La souffrance de mon père

J’ai passé trois heures ce matin à déployer, dans ma tête, un long discours, une conférence peut-être, un spectacle, une histoire mêlant observations sur la nature et discours sur le sens de la vie. C’était intéressant. Quelque chose que je vais tenter de retranscrire par écrit. Et il m’a fallu deux heures pour comprendre que le point de départ n’était pas, comme je le pensais, le titre d’un livre de Gounelle ni la conversation que j’ai eue l’autre jour sur le bonheur, mais la souffrance que traverse mon père en ce moment.

« Je ne suis pas sûr de vouloir être heureux », voilà comment commence le spectacle. « Je ne suis pas sûr de vouloir être heureux parce que quand je le suis, je reste assis là, à regarder la nature et à me dire ‘c’est ça, elle est là, c’est la vie dont j’ai toujours rêvé’ et une sorte de léthargie satisfaite s’en suit. Or une partie de moi continue à être ambitieuse. »

C’était mieux écrit dans ma tête, il va falloir que je le pose et que je le retravaille jusqu’à être au plus proche de ce que j’ai entendu ce matin.

De là je pars dans deux directions: le système reproductif des arbres (en particulier les cerisiers) et l’Ophiocordyceps.
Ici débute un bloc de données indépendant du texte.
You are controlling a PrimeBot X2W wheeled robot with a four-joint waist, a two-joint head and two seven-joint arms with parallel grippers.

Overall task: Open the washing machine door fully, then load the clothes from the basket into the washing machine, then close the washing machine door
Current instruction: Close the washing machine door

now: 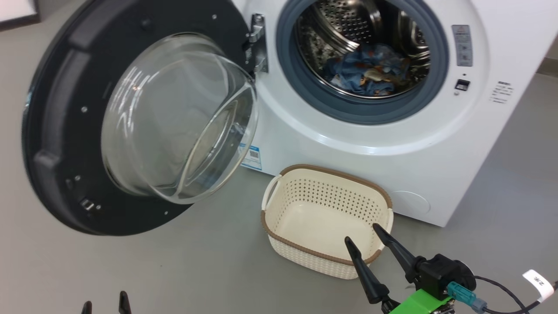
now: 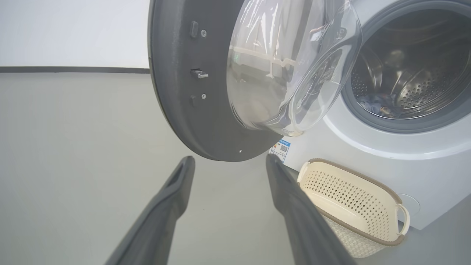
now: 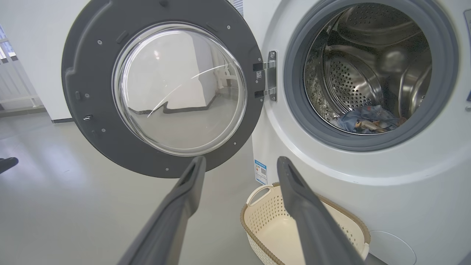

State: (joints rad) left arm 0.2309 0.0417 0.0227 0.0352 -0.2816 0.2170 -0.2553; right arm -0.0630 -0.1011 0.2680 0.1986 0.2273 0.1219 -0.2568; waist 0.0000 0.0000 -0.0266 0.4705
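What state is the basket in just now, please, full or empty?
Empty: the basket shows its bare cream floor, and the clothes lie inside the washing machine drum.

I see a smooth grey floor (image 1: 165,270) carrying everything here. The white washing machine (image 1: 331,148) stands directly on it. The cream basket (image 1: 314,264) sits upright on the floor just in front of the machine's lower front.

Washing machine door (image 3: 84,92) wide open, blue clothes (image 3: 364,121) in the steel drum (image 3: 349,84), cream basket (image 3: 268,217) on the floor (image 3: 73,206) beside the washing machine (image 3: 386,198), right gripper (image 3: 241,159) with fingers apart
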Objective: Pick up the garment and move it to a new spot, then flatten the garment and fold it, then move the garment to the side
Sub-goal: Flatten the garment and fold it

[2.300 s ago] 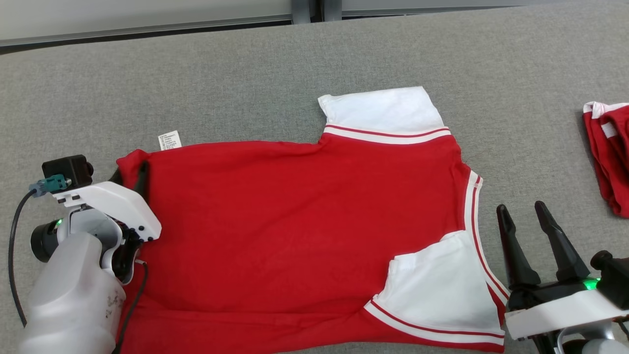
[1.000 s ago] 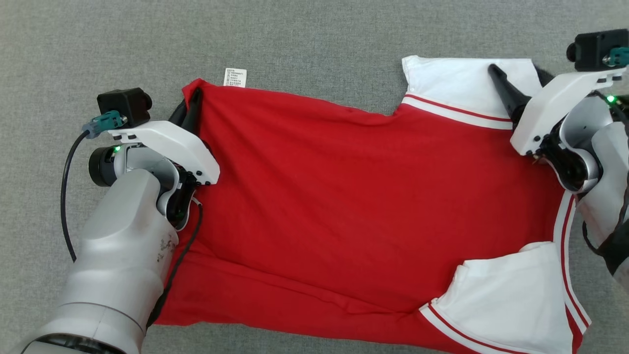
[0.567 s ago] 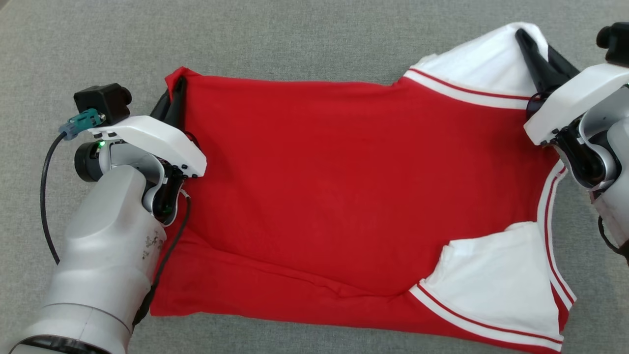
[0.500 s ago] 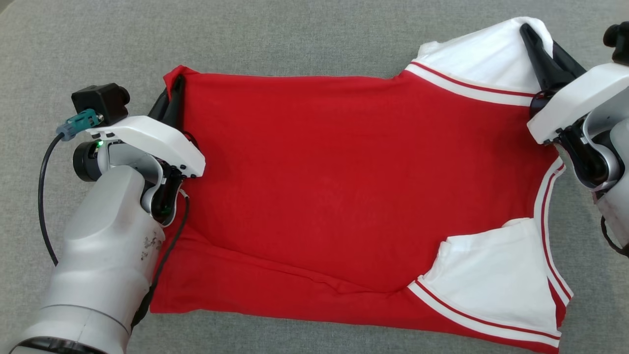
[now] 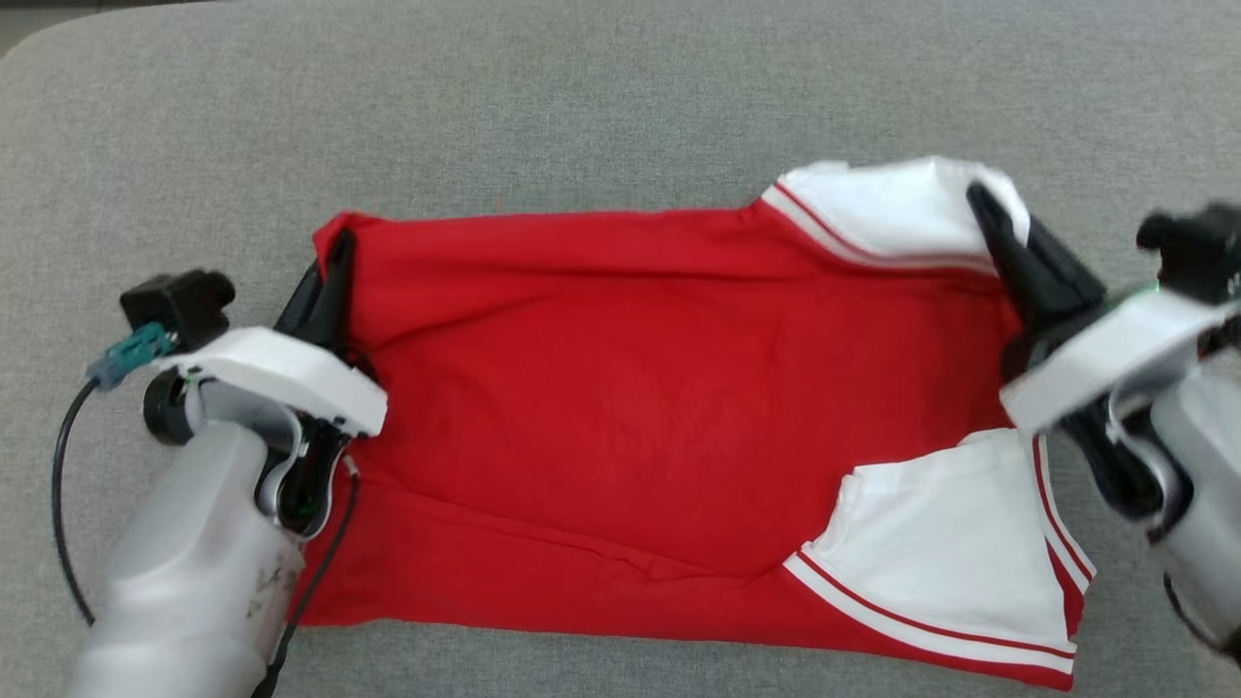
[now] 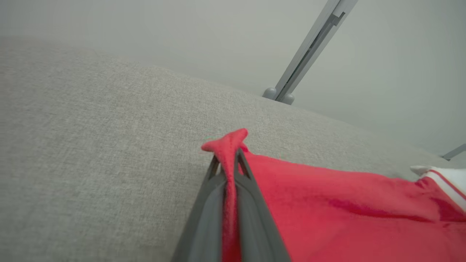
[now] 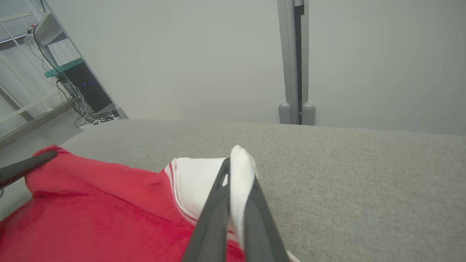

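Observation:
The garment (image 5: 659,407) is a red shirt with white, red-striped sleeves, spread across the grey table (image 5: 582,107). My left gripper (image 5: 334,262) is shut on its far left red corner (image 6: 227,143), which pokes out between the fingers. My right gripper (image 5: 999,218) is shut on the far white sleeve (image 5: 892,208), whose cloth (image 7: 240,163) sticks up between the dark fingers. The far edge of the shirt hangs lifted between the two grippers, and the near part with the other white sleeve (image 5: 950,553) lies on the table.
Grey cloth covers the table on all sides of the shirt. A grey post (image 7: 294,58) stands against the pale wall behind the table. Shelving and cables (image 7: 72,91) stand off the table's left end in the right wrist view.
The right gripper has shut on the far white sleeve. Both grippers have lifted the shirt's far edge and drawn it toward me. The head camera has shifted too.

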Controlling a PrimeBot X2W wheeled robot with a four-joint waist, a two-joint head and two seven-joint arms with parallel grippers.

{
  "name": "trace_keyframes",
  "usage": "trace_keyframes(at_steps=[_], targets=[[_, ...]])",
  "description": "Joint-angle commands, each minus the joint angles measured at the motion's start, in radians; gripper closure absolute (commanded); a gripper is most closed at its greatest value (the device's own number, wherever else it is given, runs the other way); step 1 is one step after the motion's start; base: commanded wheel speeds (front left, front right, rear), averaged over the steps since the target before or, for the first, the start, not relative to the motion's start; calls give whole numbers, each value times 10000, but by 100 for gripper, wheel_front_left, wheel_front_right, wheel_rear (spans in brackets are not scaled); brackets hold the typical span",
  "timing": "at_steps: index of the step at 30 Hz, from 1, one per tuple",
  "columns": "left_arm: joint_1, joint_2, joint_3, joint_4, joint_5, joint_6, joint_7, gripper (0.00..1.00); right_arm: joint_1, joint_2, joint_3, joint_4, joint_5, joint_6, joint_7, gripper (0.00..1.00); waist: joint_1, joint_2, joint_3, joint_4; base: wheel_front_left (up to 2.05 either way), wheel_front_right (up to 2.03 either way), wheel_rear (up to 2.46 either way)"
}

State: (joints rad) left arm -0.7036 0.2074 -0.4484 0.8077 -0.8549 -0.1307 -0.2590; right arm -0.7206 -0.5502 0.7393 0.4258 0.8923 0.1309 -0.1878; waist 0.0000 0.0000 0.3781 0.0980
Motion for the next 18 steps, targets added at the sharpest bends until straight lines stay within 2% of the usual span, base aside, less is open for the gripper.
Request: trace_keyframes(at_steps=[1,9,18], targets=[[479,274,-19,-452,-185,6,-28,100,788,-147,-132,-602,271,-3,-195,100,0,0,-101,-71,0,0,0],[1993,1010,158,-1869,-685,113,309,100,3310,-178,-807,-2051,609,-3,-474,100,0,0,-387,-290,0,0,0],[3627,1598,378,-3411,-1164,700,905,100,5311,269,-1771,-2596,349,-3,-546,100,0,0,-715,-481,0,0,0]])
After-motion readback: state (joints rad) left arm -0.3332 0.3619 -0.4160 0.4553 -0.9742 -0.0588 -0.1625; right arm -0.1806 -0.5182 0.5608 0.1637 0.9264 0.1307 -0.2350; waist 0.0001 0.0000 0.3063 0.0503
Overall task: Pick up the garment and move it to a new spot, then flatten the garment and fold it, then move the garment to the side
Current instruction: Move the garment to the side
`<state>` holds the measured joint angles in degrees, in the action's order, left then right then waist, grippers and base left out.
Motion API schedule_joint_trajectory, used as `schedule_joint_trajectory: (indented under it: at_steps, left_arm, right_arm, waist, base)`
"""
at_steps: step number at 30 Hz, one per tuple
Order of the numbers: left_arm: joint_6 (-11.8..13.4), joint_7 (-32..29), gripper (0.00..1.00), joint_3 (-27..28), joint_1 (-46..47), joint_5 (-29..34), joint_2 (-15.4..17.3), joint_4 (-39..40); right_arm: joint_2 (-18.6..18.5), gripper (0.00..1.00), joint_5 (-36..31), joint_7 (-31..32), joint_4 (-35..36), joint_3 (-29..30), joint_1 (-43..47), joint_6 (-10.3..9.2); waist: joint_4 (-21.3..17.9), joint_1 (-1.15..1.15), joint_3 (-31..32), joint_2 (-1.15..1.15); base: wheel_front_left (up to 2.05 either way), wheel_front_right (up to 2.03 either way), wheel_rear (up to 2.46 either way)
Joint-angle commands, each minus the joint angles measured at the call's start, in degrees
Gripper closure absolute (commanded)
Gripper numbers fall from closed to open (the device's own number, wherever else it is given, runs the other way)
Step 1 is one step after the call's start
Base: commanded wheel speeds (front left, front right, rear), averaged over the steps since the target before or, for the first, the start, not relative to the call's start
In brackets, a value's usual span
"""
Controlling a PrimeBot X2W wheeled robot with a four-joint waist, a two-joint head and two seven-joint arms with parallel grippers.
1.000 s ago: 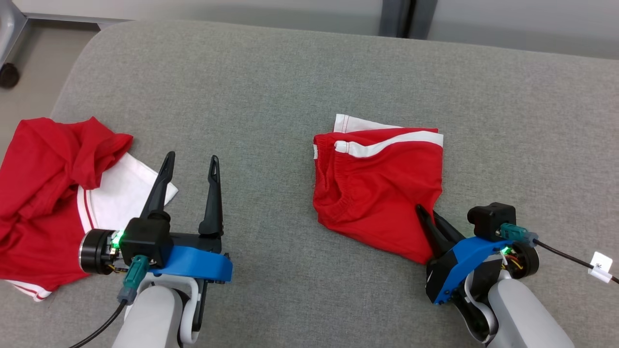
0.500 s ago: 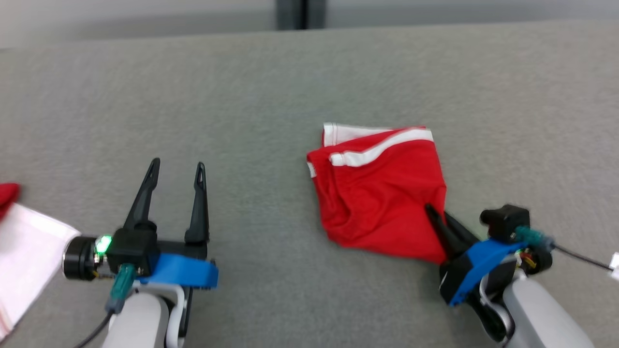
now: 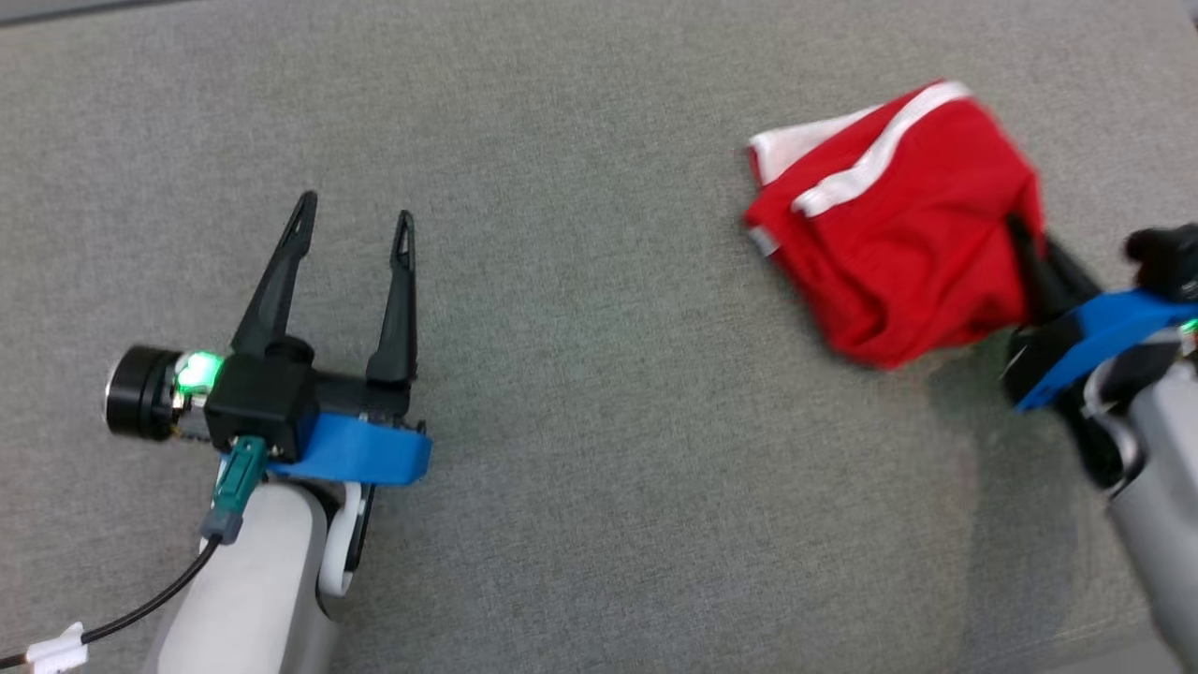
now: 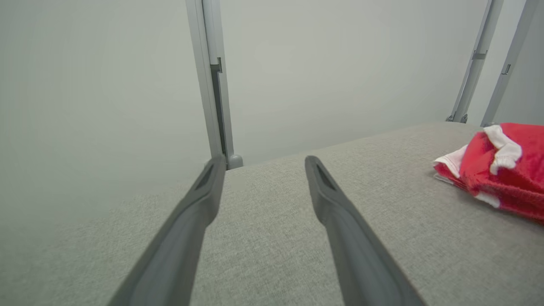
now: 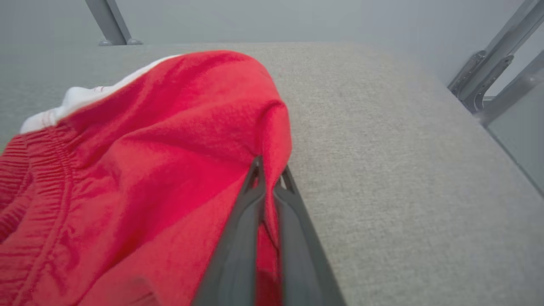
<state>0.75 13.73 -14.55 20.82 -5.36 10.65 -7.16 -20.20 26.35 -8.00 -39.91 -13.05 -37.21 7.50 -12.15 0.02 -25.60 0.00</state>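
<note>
- Surface (image 3: 580, 393): one, grey woven cloth, flat, under both my pincers.
- Upright post (image 4: 212, 85): one, pale metal, beyond the surface's far edge.
- Garment (image 3: 898, 215): one, soft red knit with white stripe and gathered waistband, bunched at my right, well apart from my left pincer.
- Right pincer (image 5: 270, 170): one, two dark fingers pinched tight on the garment's edge.
- Left pincer (image 3: 356, 208): one, fingers spread wide, holding nothing.
</note>
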Motion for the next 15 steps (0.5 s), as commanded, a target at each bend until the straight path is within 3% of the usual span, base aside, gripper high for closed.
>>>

D’un côté je parle de la graine contenue par le noyau du cerisier et de toute cette longue évolution qui commence par le germe s’échappant de la solide gangue de protection, ce germe qui réussit à trouver la surface alors qu’il est enserré par toute cette terre et toute cette pénombre.

Puis l’arbre pousse (il y a plein de digressions intéressantes mais je les coupe pour cet article) et donne des fleurs et là les abeilles – qui ont une société hyper organisée dans laquelle chaque individu connaît son rôle et l’exécute – viennent polliniser (je fais une aparté sur le fait qu’à ce stade le pollen peut aussi bien être considéré comme de la poudre de fée, puisqu’il sera plus tard transformé en miel et en gelée royale et qu’il servira aussi à la reproduction des arbres).

Je parle de la perte, du cerisier dans lequel je grimpais, enfant, chez mes grands-parents et qui était probablement mon meilleur ami de toute cette période de vie qui commence à l’âge où je peux monter dans les arbres et s’interromt à la mort du cerisier.

Et là je parle de notre esprit, qui est comme le noyau de la cerise, une protection pour la graine qu’il contient, de notre esprit qui tient à être fort, à ne pas céder, à tenir bon, à être solide, et qui souvent oublie que s’il doit être solide à l’extérieur, il doit aussi – surtout – être assez fragile à l’intérieur pour céder sous la pression du germe. Parce que si le noyau est trop dur, il empêche l’arbre de pousser.

Souvent nos esprits oublient que leur rôle c’est de laisser passer ce que nous portons, notre essence, en se protégeant des attaques extérieures et de la pression sociale, ils se crispent tellement sur « je ne cèderai pas » qu’ils en oublient de céder pour le germe, l’essence de leur existence. La seule et unique raison d’être du noyau, c’est de disparaître quand la graine est prête à pousser.

J’en arrive à mon père. Et à moi. Et je dis « à 32 ans j’ai été contraint d’écouter les signaux que m’envoyer mon essence: migraines à aura (c’est intéressant les migraines à aura, pendant une heure tu as des symptômes neurologiques comme perte des sensations dans le bras, les doigts, la langue, perte du langage, perte du lien émotionnel (je voyais les gens dans ma tête, je me souvenais qu’on était liés, mais je ne le ressentais pas), et le mal de tête vient après, ou pas, c’est un peu la loterie), crises de panique, insomnies, anesthésie émotionnelle dans certains contextes, bref, j’entre dans les détails dans le spectacle, pas là (NB: il n’y a pas vraiment de spectacle, pas encore en tous cas).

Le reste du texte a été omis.